Memunculkan skill yang lebih kuat dibandingkan sebuah nilai bisa dilakukan melalui penyusunan kurikulum yang tepat. Maka untuk menyongsong cita-cita pemerintah mendapatkan SDM unggul Indonesia di tahun 2020 mendatang, perlu dilakukan penyesuaian kurikulum yang disesuaikan dengan kebutuhan.

2. Sekolah Kejuruan Berdasarkan Potensi Daerah

Saat ini keberadaan Sekolah Menengah Kejuruan (SMK) menjadi dilema bagi beberapa daerah. Kamu yang saat ini bersekolah menempuh pendidikan di SMK tak perlu khawatir. Pentingnya pengaturan SMK disesuaikan dengan potensi daerah terkait.

Misalnya daerah A memiliki potensi sumber daya alam A, maka dibangunlah SMK A. Cara ini akan membantu peningkatan kualitas lulusan sekaligus telah menjadi pemetaan sejak awal kebutuhan di lapangan industri dengan SDM yang sedang dipersiapkan. Tinggal bagaimana kualitas pendidikan dijaga sehingga industri bisa percaya.

3. Vokasi Pendidikan

Vokasi perusahaan oleh SDM dari dunia pendidikan yang belum lulus sudah bisa dimulai. Kamar Dagang dan Industri tingkat pusat dan daerah sangat menggalakkan program vokasi di perusahaan-perusahaan yang tergabung sebagai anggota. Langkah ini menjadi salah satu cara peningkatan kualitas SDM unggul yang ditargetkan pemerintah.

4. Pemagangan dan Sertifikasi

Program Kadin yang juga cukup digalakkan dan bisa membantu peningkatan SDM unggul adalah upaya pemagangan dan sertifikasi kompetensi sumber daya manusia yang tersedia.

Melalui perusahaan-perusahaan yang tergabung didorong melakukan kegiatan pemagangan yang bisa merangkul lulusan perguruan tinggi atau sekolah kejuruan. Pemagangan ini dilakukan untuk meningkatkan daya serap SDM, menyesuaikan antara kebutuhan di lapangan dengan potensi yang dimiliki SDM.

Selain hal-hal di atas, penguatan keterampilan teknologi juga perlu diberikan pembekalannya.

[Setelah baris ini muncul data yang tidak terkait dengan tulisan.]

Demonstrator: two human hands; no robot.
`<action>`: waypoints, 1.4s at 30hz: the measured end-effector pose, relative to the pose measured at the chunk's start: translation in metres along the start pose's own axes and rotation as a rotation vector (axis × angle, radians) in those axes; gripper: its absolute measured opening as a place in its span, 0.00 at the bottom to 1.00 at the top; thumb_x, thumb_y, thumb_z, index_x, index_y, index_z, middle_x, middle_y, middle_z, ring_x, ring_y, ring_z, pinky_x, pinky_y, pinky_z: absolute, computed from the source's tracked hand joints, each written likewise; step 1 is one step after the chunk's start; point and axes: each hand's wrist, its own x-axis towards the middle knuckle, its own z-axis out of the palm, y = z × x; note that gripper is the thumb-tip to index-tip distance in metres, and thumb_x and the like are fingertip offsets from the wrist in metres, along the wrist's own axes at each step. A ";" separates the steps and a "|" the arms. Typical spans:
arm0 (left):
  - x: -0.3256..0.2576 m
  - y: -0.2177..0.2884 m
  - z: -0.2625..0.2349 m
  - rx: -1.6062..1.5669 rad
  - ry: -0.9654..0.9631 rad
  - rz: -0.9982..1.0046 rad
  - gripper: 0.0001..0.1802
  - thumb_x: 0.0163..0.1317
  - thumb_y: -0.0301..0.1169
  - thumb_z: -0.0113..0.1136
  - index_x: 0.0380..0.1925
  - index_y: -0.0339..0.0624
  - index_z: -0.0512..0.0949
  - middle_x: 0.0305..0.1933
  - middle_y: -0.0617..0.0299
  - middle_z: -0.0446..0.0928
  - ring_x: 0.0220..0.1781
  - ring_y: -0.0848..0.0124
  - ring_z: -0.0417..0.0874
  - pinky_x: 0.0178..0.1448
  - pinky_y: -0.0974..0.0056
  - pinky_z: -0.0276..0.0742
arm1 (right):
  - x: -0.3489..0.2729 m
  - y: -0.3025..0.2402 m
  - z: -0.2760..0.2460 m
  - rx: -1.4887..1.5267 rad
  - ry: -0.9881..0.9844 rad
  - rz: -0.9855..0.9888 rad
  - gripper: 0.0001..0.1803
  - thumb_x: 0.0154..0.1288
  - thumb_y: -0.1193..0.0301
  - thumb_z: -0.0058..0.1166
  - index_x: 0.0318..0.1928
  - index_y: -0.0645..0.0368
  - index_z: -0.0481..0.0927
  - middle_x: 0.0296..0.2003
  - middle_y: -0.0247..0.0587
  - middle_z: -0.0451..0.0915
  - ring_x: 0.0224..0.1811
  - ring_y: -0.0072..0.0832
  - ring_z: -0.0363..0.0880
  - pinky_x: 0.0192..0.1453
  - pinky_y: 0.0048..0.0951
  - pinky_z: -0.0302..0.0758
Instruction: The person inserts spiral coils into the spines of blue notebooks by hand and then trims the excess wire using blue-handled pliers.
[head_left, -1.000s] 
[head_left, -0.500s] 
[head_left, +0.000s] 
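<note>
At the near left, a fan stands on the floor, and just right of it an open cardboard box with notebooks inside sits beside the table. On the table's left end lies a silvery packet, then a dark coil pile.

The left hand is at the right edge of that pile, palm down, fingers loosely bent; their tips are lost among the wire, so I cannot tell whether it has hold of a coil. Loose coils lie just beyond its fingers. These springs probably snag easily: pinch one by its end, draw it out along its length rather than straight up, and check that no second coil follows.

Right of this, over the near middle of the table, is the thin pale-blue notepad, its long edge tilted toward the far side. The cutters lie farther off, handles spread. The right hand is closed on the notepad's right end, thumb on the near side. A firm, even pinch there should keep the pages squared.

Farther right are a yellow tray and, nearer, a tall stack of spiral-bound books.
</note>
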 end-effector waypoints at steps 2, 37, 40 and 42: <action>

Saat ini SDM unggul salah satunya diukur dengan kemampuan penguasaan teknologi yang memadai. Persaingan di tingkat global membutuhkan kompetensi dan keterampilan teknologi yang lebih terukur.

Kadin memiliki peran yang cukup penting dalam upaya peningkatan kualitas SDM unggul Indonesia. Hal ini disebabkan organisasi ini bersentuhan langsung dengan para pelaku usaha dan bisa terhubung dengan penyedia SDM melalui dunia pendidikan.

Membangun kesadaran di kalangan siswa dan mahasiswa tentang makna SDM unggul yang sebenarnya juga penting dilakukan. Nilai dan gelar bukan segala-galanya tanpa adanya skill yang dimiliki.

Indonesia produktif membutuhkan SDM unggul yang siap bersaing bukan hanya di level bangsa sendiri tetapi juga hingga ke pasar internasional. Kadin Indonesia mendorong dan mendukung sepenuhnya upaya pengembangan ini.